6. Dalam praktek pemisahan total di antara kebaikan dan kejahatan tidak pernah bisa
berhasil. Yesus sudah memberitahukan hal itu kepada jemaat melalui perumpamaan
lalang dan gandum. Tetapi nampaknya bagi pelihat Yohanes, keadaan sudah gawat,
cabut aja deh, biar gandum ikut tercabut, gpp… Bagi pelihat Yohanes, sudah tiba masa
menuai, dan tuaiannya adalah dunia yang penuh orang jahat, yang disabit oleh Anak
Manusia yang mengendarai kuda sambil mengayun-ayunkan sabit (Wahyu 14:14-20).

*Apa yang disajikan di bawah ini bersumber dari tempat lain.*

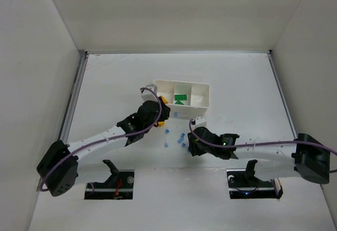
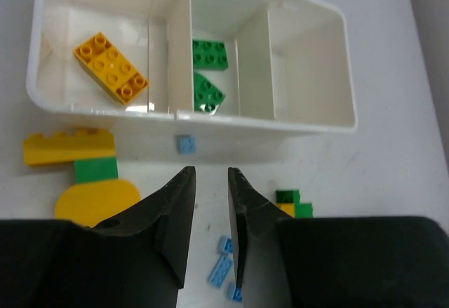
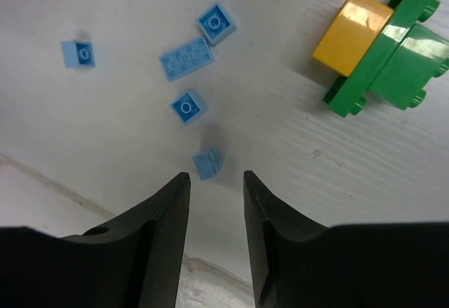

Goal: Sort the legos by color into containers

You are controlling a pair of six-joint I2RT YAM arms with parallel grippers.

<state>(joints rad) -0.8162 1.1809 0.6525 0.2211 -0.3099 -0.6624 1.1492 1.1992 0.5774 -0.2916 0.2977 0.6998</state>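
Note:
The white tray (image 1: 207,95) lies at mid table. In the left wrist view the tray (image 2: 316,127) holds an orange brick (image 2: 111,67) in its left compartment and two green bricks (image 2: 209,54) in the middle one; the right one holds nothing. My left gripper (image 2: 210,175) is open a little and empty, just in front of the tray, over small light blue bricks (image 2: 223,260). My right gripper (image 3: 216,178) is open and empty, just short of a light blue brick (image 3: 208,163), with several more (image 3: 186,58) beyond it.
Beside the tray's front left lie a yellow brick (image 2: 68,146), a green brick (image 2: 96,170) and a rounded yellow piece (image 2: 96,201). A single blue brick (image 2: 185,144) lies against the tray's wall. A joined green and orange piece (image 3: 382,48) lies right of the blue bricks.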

Apakah jemaat selain yang 144.000 itu akan ikut tersabit? Ya nggak, karena yang
144.000 itu mewakili seluruh jemaat yang masih hidup. Mereka mati supaya yang lain
hidup. Maka konsep orang-orang kudus yang sudah mati menjadi penting dalam
rangka mempertahankan pemisahan total di antara yang baik dan yang jahat. Tetapi
seperti sudah saya kemukakan dalam makalah saya mengenai “Skenario Kemenangan
Akhir: fungsi gambar dan simbol di Wahyu 12-15” dan sudah dibagikan juga (dibaca
nggak ya?), bahasa kitab Wahyu bersifat retoris dan harus dipahami sebagai retorik.
Isinya adalah skenario mengenai masa depan dan bukan mengenai masa depan itu
sendiri. Namun pembenaran Allah terhadap umat yang menderita dan mati dapat kita
hubungkan dengan pembenaran Allah terhadap Yesus sebagai orang yang tidak
bersalah namun menderita dan mati, dan pembenaran Tuhan terhadap Ayub dan
Hamba Tuhan di dalam Perjanjian Lama, yang menderita sebagai orang yang tidak
bersalah. Mungkin dalam kitab Wahyu tidak ada tema utama, tetapi ada beberapa
tema, dan salah satu tema penting adalah pembenaran Tuhan terhadap penderitaan
dan kematian umatNya. Mungkin saya tidak happy dengan tema kiamat dan kekerasan
akibat hukuman Tuhan di dalam kitab Wahyu, tetapi dengan tema pembenaran Tuhan
terhadap umatNya, yang merupakan wujud dari perhatian dan solidaritasnya terhadap
penderitaan manusia, saya happy. Mari datanglah, ya Tuhan, Maranatha, Amin.
Wisma Labuang Baji,Yogyakarta, 22 April 2012.